Cultivating and recognizing teachable moments
I went with four students to interview a woman with AIDS. A first-year medical
student named J. attempted the interview. Finding the patient confused and
lethargic, J. handled the situation thoughtfully and compassionately. Although
she hoped that the interview would be helpful, she saw that the woman was
tired and was willing to let her rest. As we left, feeling disappointed,
the patient's sister entered the room. I perceived that this woman wanted
something from us and offered to have our team talk with her. Sitting beside
the patient's sister on a couch, J. gently elicited the story of a single
woman with two children who was trying to take care of a sick, confused
sister in an apartment building where neighbors would reproach a person
they knew had AIDS. We allowed this woman to cry. J. gently validated her
intention to discuss some practical decisions about her sister's care with
Teachable moments like this often occur unexpectedly. In the above case,
despite the student's impressive skills in talking to patients, the planned
teaching exercise failed to come off. Some useful lessons were nonetheless
learned, such as when and how to terminate a patient interview, the importance
of respecting a patient's wishes and how setting the right example may outweigh
the need to complete a teaching exercise. These are powerful lessons. One
might even say that it was precisely because of J's example of respect for
the patient that the fruitful encounter with her sister ensued. The teachable
moment crystallized at the very moment the sister conveyed her availability,
even desire, to talk with the students and their teacher.

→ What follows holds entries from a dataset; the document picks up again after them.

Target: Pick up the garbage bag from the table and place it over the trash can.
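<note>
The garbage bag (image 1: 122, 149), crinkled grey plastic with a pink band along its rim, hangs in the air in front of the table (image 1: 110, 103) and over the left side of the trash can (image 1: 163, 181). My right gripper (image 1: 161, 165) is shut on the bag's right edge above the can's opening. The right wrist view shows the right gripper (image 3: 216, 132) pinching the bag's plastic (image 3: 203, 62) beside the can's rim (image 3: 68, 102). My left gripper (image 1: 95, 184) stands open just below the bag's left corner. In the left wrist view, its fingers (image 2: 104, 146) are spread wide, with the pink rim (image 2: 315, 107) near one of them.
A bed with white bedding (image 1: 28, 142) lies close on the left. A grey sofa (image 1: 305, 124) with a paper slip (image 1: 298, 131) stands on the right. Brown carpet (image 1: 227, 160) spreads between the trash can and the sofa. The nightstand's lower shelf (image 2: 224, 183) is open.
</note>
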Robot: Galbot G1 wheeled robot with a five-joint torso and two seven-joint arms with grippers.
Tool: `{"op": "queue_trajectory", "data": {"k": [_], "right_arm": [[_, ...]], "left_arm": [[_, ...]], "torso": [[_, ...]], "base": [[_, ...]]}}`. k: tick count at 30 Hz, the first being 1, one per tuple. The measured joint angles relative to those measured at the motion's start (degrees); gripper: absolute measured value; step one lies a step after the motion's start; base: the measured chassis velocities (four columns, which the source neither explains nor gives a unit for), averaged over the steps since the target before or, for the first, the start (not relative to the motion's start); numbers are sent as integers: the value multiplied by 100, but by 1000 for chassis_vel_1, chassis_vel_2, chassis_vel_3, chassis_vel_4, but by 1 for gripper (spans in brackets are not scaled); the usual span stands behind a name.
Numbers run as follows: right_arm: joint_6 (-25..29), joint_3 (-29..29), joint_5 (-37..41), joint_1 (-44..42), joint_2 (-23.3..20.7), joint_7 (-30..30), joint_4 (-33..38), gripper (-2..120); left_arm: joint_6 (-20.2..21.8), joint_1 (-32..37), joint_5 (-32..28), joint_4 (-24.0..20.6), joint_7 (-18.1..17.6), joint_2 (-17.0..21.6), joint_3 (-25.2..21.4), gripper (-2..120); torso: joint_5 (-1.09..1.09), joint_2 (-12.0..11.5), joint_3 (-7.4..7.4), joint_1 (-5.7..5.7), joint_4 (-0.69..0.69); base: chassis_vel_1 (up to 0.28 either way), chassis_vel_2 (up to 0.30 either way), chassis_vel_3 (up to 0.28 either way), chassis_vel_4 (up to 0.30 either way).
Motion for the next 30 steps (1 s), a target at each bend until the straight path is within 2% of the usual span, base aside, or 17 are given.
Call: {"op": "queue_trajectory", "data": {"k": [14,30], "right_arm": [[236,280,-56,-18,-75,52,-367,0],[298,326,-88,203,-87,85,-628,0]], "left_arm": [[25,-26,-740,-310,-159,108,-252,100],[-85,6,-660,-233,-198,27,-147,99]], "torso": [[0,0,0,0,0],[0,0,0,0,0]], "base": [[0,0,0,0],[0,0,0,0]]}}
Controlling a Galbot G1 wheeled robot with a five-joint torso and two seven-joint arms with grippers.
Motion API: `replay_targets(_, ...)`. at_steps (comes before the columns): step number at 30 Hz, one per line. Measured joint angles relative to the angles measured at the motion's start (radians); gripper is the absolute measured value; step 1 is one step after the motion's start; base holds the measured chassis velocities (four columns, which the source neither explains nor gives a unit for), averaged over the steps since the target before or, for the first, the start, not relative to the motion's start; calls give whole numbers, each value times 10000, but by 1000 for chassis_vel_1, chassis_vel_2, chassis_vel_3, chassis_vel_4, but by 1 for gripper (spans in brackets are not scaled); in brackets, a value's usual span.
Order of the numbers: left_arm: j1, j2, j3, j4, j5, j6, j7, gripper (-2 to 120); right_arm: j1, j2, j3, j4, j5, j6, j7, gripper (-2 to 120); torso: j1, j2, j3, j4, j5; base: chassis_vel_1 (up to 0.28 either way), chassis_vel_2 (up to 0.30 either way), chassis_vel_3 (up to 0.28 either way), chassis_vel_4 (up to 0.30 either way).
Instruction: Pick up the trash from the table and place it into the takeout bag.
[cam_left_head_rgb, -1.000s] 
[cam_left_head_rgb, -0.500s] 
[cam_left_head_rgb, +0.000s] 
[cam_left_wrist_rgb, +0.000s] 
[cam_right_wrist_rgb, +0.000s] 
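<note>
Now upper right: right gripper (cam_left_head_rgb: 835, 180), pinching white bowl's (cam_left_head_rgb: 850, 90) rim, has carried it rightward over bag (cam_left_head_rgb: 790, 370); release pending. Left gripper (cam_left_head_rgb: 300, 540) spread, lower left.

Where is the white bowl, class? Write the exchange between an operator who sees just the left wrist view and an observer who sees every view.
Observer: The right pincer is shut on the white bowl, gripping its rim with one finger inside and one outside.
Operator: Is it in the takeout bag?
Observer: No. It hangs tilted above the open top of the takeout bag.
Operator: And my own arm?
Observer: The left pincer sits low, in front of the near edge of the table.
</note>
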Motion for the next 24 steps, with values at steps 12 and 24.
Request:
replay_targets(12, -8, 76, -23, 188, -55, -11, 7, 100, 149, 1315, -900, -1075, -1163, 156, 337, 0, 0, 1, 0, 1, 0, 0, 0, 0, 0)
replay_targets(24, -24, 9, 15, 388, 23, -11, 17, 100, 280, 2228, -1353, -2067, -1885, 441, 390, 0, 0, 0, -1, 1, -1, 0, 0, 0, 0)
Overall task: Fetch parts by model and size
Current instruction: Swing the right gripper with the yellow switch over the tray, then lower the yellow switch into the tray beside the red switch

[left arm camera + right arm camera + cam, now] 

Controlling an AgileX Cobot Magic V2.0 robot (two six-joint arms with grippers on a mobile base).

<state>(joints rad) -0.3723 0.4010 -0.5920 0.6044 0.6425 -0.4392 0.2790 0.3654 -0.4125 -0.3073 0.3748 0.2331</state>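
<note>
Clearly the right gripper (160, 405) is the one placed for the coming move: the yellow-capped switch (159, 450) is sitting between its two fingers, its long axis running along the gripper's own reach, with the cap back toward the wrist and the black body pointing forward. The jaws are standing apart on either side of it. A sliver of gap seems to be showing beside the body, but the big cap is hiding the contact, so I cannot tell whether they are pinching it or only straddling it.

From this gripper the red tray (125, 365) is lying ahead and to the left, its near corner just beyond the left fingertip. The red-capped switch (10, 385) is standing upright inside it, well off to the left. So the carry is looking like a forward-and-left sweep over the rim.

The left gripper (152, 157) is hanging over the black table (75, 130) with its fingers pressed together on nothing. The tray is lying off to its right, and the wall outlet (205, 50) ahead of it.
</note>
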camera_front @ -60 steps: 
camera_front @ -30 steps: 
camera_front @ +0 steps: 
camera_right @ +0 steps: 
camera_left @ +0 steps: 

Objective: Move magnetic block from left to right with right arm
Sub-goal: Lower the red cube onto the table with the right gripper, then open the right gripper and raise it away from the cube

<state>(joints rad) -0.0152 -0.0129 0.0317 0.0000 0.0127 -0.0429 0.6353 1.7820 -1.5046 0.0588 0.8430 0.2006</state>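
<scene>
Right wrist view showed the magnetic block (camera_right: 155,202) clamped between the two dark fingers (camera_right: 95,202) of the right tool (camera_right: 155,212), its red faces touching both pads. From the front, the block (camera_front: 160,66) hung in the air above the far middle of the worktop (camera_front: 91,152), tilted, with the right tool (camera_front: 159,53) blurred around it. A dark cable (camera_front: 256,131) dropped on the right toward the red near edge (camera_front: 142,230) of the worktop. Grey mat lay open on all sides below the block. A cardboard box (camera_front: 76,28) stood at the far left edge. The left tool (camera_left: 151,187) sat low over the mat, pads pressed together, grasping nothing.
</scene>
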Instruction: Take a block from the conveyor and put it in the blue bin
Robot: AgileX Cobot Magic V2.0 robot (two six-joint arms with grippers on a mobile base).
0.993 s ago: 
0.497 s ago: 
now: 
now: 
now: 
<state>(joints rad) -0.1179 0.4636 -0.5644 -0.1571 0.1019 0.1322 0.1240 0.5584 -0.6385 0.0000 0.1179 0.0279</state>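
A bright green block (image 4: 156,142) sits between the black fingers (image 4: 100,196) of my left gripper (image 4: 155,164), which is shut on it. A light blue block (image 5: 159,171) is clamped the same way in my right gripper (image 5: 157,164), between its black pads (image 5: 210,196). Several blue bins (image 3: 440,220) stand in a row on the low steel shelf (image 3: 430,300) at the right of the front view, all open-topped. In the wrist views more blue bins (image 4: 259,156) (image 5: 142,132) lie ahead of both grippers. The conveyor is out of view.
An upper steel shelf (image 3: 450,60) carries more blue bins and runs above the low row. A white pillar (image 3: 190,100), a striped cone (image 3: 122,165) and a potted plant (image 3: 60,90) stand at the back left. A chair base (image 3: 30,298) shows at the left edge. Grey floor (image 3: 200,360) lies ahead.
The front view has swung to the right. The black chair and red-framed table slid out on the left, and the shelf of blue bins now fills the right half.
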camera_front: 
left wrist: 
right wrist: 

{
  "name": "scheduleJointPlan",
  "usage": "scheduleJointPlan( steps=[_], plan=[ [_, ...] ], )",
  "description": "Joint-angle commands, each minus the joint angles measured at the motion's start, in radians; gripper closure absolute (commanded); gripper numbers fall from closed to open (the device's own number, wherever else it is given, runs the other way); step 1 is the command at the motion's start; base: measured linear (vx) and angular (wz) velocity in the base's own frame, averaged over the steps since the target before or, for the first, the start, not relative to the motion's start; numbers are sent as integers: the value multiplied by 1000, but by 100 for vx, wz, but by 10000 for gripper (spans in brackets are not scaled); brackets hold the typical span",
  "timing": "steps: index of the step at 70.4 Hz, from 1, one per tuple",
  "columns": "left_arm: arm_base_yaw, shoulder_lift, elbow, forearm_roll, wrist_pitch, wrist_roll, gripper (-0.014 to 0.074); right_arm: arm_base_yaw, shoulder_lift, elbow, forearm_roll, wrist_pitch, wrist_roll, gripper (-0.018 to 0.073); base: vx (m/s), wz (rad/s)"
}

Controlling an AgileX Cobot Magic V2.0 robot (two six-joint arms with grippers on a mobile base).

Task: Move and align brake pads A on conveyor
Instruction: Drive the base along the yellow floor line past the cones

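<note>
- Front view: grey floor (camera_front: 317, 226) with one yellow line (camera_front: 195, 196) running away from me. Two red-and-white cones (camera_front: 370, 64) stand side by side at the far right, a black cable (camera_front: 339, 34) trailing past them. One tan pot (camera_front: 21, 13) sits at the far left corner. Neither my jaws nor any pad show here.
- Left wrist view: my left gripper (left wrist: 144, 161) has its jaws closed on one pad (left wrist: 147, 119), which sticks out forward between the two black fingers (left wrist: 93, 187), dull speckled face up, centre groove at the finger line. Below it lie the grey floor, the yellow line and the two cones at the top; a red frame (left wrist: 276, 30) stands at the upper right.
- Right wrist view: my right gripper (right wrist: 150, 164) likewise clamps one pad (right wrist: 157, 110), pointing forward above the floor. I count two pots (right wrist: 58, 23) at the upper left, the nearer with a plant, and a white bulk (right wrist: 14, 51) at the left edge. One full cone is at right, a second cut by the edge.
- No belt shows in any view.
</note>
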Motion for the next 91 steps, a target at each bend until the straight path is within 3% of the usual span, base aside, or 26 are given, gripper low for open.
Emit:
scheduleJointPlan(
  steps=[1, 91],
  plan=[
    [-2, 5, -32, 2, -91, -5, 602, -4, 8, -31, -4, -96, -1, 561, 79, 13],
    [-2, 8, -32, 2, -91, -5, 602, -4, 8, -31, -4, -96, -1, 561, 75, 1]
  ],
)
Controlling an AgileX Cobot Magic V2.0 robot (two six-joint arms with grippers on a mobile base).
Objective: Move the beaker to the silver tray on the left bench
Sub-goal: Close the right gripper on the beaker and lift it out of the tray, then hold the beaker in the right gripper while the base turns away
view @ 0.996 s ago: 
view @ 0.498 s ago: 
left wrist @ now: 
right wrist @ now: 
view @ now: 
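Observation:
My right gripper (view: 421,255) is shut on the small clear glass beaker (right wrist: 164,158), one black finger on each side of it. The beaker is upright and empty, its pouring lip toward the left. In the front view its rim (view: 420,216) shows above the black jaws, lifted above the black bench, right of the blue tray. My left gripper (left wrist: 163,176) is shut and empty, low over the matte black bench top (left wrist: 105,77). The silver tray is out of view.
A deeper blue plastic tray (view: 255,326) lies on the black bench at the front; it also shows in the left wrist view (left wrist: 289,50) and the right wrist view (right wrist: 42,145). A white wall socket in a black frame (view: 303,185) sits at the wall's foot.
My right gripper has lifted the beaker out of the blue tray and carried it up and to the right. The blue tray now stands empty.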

Not all teachable moments are this dramatic; they can involve making a small
point. Taking advantage of an unplanned opportunity almost always leads
to learning on an expanded level. What starts as a didactic lesson may end
in the uncovering of important attitudes, values or meaning.
Recognizing teachable moments requires both mindfulness and a learner-based
mind-set. The teacher must be aware of what is going on around him or her:
mindful of how students are reacting; mindful of a patient's family member's
body language; and mindful of the multiple levels of learning. Recognizing
teachable moments also will be facilitated by a mindset centered on helping
the student to learn, as opposed to "teaching" the student. The
teacher must see what goals the student has, what he or she knows, feels
and is open to.
Do teachable moments always occur unexpectedly? Yes and no. One cannot prescribe
a teachable moment. On the other hand, cultivating the skills of mindfulness
and learner-centered teaching leads to recognition of more teachable moments.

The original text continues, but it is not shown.